Copy the listing below exactly. Pictures stay out of it.

*** Exercise data ***

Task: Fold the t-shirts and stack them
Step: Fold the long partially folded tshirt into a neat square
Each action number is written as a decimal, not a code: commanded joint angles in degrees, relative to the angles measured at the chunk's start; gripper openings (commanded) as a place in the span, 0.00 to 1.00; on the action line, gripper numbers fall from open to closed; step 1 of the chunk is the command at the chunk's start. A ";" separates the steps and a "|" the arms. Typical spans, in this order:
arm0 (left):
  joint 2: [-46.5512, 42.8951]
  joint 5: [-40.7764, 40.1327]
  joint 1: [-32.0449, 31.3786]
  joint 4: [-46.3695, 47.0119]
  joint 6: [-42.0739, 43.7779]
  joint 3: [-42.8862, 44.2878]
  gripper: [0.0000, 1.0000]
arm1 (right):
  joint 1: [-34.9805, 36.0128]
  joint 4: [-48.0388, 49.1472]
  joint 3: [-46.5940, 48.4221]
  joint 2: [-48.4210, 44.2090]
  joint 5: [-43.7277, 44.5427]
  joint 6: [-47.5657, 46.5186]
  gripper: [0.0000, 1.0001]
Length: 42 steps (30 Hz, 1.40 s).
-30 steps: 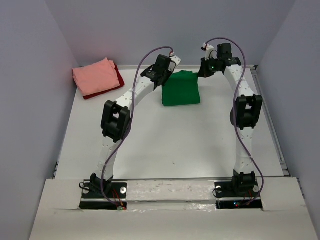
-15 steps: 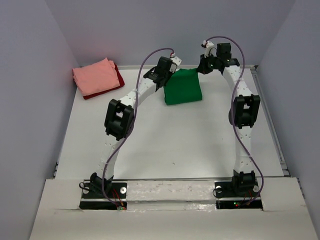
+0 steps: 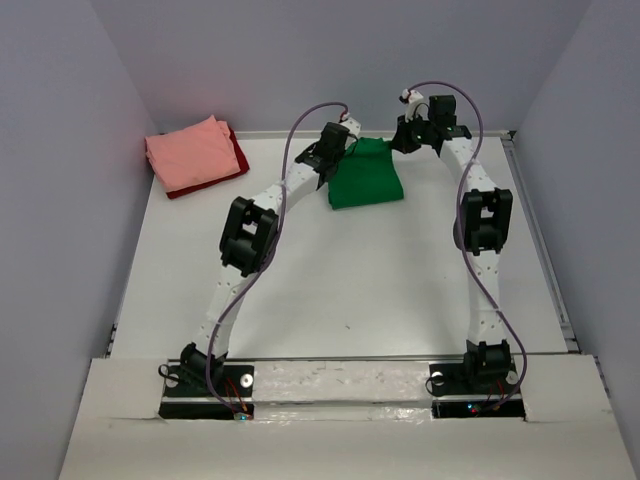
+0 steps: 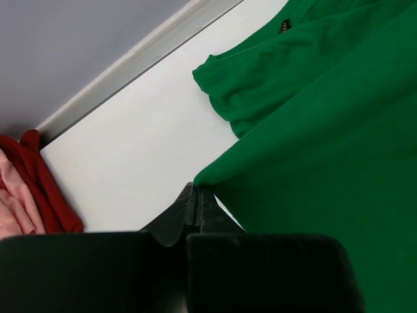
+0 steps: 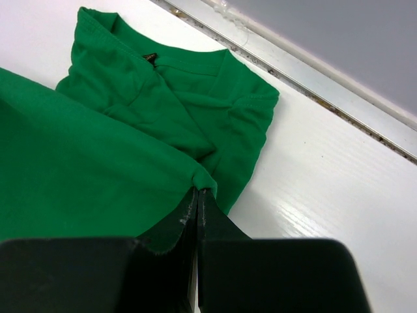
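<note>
The green t-shirt (image 3: 366, 175) lies partly folded at the far middle of the table. My left gripper (image 3: 331, 163) is shut on its left corner (image 4: 207, 177). My right gripper (image 3: 400, 143) is shut on its right corner (image 5: 203, 177). Both hold the raised upper layer over the collar part (image 5: 169, 85) lying near the back wall. The salmon pink t-shirt (image 3: 193, 152) lies folded on top of the dark red t-shirt (image 3: 238, 152) at the far left; both also show at the left edge of the left wrist view (image 4: 19, 189).
The back wall's rail (image 5: 306, 72) runs just behind the green shirt. A raised rail (image 3: 535, 230) edges the table's right side. The white table (image 3: 350, 290) stretches toward my arm bases.
Both grippers have moved toward the back wall, carrying the green shirt's upper layer over its collar part. The pink and red stack has not moved.
</note>
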 commanded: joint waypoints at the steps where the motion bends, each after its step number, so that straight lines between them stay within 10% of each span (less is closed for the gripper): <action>1: 1.30 -6.16 0.26 4.33 0.42 3.96 0.00 | -0.21 5.00 3.08 0.98 -1.13 0.38 0.00; 15: 8.60 -11.16 -0.53 4.77 4.98 9.58 0.00 | -0.21 6.50 6.69 5.99 0.45 0.64 0.00; 18: 10.09 -12.31 -0.88 4.42 5.87 10.64 0.02 | -0.21 6.50 6.95 6.52 0.63 0.91 0.45; 21: 11.32 -12.84 -1.23 3.28 6.22 11.96 0.62 | -0.21 5.80 6.60 6.61 1.06 1.26 0.98; 23: 11.50 -12.93 -1.23 3.19 6.13 12.05 0.99 | -0.21 5.53 6.25 6.18 1.24 1.08 1.00; 42: -15.03 -16.97 -1.40 4.51 7.10 0.99 0.99 | -0.21 3.07 -12.38 -16.93 0.36 -3.75 1.00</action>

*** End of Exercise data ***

*Answer space*
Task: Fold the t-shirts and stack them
Step: Fold the long partially folded tshirt into a neat square
Each action number is written as a decimal, not a code: commanded joint angles in degrees, relative to the angles measured at the chunk's start; gripper openings (commanded) as a place in the span, 0.00 to 1.00; on the action line, gripper numbers fall from open to closed; step 1 of the chunk is the command at the chunk's start. A ";" separates the steps and a "|" the arms. Typical spans, in this order:
arm0 (left):
  joint 2: [-46.5512, 42.8951]
  joint 5: [-40.7764, 40.1327]
  joint 1: [-32.0449, 31.3786]
  joint 4: [-46.3695, 47.0119]
  joint 6: [-42.0739, 43.7779]
  joint 3: [-42.8862, 44.2878]
  gripper: [0.0000, 1.0000]
arm1 (right):
  joint 1: [-34.9805, 36.0128]
  joint 4: [-48.0388, 49.1472]
  joint 3: [-46.5940, 48.4221]
  joint 2: [-48.4210, 44.2090]
  joint 5: [-43.7277, 44.5427]
  joint 6: [-47.5657, 46.5186]
  gripper: [0.0000, 1.0001]
Length: 42 steps (30 Hz, 1.40 s).
-30 steps: 
-15 steps: 
+0 steps: 
+0 steps: 
+0 steps: 
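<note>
The green t-shirt (image 3: 366, 175) lies partly folded at the far middle of the table. My left gripper (image 3: 331, 163) is shut on its left corner (image 4: 207, 177). My right gripper (image 3: 400, 143) is shut on its right corner (image 5: 203, 177). Both hold the raised upper layer over the collar part (image 5: 169, 85) lying near the back wall. The salmon pink t-shirt (image 3: 193, 152) lies folded on top of the dark red t-shirt (image 3: 238, 152) at the far left; both also show at the left edge of the left wrist view (image 4: 19, 189).
The back wall's rail (image 5: 306, 72) runs just behind the green shirt. A raised rail (image 3: 535, 230) edges the table's right side. The white table (image 3: 350, 290) stretches toward my arm bases.
Both grippers have moved toward the back wall, carrying the green shirt's upper layer over its collar part. The pink and red stack has not moved.
</note>
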 commanded: joint waypoints at the steps where the motion bends, each after its step number, so that straight lines between them stay within 10% of each span (less is closed for the gripper): <action>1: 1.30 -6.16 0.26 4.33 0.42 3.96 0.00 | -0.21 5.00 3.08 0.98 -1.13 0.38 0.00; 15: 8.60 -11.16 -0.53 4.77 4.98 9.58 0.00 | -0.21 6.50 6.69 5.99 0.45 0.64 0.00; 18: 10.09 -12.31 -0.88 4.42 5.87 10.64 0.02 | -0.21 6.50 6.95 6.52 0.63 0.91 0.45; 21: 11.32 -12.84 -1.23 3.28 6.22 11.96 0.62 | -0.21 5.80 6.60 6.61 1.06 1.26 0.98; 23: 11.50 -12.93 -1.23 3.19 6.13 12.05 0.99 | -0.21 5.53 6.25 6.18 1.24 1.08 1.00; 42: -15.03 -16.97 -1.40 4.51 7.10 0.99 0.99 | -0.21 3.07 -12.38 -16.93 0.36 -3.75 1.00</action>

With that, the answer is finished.